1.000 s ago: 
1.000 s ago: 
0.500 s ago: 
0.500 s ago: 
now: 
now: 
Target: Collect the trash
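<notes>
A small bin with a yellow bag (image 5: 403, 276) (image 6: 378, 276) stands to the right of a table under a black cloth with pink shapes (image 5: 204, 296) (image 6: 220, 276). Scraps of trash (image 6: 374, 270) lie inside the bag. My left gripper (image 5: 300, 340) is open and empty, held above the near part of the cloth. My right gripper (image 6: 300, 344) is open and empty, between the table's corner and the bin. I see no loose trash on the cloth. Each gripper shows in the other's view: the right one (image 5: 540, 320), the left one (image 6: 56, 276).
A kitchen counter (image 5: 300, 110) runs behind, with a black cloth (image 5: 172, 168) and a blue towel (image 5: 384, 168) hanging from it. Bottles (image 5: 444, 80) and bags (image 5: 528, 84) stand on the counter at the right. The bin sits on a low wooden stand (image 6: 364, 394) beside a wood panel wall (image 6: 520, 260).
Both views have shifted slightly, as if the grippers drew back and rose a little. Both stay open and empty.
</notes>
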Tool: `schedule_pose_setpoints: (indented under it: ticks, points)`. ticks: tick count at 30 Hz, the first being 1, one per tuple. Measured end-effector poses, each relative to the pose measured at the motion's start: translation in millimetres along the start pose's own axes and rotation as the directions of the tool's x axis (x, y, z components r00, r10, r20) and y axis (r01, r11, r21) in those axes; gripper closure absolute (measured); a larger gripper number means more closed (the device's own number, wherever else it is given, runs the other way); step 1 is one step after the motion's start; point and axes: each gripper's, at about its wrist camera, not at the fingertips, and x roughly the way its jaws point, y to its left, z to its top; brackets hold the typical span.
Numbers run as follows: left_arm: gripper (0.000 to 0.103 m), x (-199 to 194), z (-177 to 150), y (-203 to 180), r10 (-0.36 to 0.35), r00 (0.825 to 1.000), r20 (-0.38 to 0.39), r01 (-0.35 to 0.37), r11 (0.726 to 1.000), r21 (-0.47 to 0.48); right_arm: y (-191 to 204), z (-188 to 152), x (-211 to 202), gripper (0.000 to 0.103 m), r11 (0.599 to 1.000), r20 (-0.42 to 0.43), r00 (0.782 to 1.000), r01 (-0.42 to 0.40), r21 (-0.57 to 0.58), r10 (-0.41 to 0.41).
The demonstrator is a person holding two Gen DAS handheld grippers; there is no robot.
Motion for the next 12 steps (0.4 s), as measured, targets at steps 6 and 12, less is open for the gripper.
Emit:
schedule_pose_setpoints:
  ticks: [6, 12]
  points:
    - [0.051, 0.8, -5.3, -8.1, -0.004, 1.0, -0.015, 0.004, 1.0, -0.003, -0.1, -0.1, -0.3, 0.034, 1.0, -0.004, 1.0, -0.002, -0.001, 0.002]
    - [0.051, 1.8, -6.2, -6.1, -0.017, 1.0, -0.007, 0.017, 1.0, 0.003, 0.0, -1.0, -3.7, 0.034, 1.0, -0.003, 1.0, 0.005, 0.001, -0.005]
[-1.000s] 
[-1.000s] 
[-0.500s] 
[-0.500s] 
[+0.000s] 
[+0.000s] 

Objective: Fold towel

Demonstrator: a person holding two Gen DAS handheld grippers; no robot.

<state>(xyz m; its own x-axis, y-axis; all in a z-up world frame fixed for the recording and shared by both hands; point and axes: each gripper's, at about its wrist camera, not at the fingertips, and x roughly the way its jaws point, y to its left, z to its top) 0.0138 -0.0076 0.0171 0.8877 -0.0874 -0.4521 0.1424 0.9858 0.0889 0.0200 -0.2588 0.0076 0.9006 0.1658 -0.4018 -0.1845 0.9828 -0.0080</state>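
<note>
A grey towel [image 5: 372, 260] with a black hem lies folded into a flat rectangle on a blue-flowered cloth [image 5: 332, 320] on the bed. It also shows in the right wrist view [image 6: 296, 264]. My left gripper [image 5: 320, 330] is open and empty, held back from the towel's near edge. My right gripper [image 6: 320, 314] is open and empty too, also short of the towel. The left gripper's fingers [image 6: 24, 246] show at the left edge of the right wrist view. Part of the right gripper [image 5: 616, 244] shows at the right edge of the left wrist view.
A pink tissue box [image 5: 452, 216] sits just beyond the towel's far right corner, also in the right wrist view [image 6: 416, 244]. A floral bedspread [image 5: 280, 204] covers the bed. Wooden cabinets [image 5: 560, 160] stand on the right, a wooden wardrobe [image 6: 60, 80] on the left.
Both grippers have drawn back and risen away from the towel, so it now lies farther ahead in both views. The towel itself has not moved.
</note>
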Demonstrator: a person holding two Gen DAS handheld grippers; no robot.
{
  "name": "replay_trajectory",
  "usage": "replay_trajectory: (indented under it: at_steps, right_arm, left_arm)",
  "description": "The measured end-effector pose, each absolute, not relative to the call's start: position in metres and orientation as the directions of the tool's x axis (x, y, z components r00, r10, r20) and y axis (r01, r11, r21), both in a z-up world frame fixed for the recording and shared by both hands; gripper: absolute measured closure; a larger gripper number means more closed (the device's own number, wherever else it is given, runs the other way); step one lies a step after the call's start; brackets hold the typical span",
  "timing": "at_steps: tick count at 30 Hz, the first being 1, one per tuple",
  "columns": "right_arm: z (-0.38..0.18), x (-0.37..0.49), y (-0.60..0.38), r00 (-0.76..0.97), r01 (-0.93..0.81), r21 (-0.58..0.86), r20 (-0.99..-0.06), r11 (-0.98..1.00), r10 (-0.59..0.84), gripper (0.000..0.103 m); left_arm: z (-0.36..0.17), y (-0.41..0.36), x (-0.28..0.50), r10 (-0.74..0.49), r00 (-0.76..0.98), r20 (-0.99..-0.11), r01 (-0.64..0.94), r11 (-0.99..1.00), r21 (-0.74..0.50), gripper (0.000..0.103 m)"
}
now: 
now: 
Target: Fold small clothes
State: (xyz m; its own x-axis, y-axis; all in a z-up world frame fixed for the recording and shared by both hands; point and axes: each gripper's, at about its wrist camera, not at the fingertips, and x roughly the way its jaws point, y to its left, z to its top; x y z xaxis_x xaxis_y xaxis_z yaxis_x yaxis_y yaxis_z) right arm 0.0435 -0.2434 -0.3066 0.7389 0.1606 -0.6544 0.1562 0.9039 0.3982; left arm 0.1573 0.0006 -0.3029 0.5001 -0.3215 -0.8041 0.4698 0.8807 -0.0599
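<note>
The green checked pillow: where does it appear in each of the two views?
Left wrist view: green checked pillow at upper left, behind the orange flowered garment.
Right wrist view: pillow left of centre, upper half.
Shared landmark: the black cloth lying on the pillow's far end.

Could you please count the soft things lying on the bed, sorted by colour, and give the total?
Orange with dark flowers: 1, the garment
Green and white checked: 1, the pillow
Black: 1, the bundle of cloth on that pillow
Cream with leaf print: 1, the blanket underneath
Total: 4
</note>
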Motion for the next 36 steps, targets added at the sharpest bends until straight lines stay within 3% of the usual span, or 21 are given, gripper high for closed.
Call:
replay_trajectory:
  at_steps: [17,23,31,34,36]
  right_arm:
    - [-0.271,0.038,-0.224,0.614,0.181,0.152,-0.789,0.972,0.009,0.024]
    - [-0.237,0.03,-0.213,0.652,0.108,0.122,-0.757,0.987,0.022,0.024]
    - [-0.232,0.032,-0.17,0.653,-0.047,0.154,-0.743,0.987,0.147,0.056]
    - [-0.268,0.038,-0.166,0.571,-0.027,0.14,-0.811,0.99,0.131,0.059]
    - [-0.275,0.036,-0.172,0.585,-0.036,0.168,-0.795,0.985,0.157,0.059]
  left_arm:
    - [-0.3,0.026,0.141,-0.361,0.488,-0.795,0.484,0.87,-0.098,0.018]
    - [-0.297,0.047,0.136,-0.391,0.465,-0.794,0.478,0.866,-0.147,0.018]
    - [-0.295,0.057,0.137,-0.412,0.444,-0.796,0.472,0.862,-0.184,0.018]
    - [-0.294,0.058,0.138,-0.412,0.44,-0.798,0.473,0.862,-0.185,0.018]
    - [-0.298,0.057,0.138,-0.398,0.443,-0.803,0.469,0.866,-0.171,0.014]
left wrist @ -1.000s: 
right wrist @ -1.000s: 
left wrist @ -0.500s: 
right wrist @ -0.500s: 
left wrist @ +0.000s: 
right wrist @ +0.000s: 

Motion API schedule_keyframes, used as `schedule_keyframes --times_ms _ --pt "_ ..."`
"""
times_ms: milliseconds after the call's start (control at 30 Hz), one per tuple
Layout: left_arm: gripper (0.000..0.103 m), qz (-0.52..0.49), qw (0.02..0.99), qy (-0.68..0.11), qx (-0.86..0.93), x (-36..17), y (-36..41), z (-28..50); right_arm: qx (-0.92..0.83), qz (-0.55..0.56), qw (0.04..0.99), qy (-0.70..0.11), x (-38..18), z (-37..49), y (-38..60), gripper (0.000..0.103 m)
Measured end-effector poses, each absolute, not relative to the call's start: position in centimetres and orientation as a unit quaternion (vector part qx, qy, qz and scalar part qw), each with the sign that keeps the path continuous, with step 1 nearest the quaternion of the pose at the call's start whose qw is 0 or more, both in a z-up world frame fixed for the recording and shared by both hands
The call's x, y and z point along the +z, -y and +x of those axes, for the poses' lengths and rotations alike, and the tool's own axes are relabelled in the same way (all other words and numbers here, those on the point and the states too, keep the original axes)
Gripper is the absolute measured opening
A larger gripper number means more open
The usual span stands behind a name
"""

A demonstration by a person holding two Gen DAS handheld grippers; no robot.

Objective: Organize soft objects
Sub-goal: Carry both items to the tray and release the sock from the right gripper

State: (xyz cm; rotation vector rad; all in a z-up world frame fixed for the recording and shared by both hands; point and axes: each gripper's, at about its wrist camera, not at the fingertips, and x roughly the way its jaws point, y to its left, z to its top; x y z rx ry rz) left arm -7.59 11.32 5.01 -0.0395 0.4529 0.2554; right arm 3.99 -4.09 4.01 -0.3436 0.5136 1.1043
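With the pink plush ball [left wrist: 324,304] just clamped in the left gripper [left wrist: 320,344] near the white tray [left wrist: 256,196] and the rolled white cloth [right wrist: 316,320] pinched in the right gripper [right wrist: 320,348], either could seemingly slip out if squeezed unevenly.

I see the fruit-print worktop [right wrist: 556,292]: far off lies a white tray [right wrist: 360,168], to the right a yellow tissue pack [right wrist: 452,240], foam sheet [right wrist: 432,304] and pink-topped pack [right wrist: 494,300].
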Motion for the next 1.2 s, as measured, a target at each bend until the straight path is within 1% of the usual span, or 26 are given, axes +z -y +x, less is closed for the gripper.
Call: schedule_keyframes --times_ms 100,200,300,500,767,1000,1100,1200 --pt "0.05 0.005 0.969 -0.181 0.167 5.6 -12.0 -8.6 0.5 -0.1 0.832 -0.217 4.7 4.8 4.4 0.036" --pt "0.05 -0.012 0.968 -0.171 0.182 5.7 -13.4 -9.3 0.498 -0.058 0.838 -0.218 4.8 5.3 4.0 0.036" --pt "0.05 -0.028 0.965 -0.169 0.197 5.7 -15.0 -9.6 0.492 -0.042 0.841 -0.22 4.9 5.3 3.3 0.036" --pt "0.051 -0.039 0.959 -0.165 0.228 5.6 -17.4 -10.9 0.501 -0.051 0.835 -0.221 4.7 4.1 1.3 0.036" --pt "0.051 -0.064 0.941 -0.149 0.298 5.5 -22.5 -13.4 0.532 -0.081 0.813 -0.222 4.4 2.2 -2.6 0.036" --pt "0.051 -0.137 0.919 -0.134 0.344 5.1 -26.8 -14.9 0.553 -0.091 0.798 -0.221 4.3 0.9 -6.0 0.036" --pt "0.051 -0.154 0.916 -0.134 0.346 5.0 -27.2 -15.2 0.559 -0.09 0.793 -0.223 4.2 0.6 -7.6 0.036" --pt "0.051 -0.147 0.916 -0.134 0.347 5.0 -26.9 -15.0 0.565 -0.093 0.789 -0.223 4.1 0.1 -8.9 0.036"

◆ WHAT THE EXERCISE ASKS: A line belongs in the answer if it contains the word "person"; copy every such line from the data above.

◆ ANSWER SPACE:
The demonstrator is a person holding two Gen DAS handheld grippers; there is no robot.
Demonstrator: a person holding two Gen DAS handheld grippers; no robot.
Demonstrator: a person holding two Gen DAS handheld grippers; no robot.
A demonstration by a person holding two Gen DAS handheld grippers; no robot.

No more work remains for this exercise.